§ WHAT IS NEEDED:
Scan the entries for "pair". Every line that holds it is to be copied.

━━━━━ LISTED ENTRIES

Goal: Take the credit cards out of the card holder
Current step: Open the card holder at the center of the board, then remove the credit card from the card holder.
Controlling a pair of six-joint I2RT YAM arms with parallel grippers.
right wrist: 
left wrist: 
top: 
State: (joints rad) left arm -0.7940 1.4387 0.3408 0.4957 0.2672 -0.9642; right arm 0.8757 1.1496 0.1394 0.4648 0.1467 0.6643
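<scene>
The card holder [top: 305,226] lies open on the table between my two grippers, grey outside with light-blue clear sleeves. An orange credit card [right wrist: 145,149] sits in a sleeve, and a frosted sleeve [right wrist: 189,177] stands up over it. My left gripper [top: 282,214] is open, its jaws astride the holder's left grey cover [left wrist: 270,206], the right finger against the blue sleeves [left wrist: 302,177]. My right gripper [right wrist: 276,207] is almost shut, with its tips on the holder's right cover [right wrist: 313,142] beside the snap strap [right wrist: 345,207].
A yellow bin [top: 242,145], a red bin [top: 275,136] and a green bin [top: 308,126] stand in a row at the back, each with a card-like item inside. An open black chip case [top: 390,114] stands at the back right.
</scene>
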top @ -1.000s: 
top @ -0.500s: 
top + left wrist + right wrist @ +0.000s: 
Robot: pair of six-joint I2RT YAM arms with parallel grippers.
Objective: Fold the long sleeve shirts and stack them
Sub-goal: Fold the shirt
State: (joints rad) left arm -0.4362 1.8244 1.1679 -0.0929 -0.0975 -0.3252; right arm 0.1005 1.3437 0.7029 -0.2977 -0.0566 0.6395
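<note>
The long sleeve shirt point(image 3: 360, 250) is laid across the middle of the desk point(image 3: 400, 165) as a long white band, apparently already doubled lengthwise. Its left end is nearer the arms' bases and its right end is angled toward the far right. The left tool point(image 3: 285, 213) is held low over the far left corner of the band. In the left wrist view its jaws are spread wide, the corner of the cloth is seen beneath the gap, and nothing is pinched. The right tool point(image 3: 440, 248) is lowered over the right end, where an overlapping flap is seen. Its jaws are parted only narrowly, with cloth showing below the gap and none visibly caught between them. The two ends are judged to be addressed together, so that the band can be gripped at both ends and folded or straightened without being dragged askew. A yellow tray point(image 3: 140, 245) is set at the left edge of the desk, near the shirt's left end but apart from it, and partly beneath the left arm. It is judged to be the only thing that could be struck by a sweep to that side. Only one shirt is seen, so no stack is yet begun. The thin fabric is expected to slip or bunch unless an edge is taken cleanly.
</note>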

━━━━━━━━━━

§ SOLUTION FOR THIS EXERCISE:
Controlling a pair of six-joint I2RT YAM arms with parallel grippers.
Robot: pair of six-joint I2RT YAM arms with parallel grippers.

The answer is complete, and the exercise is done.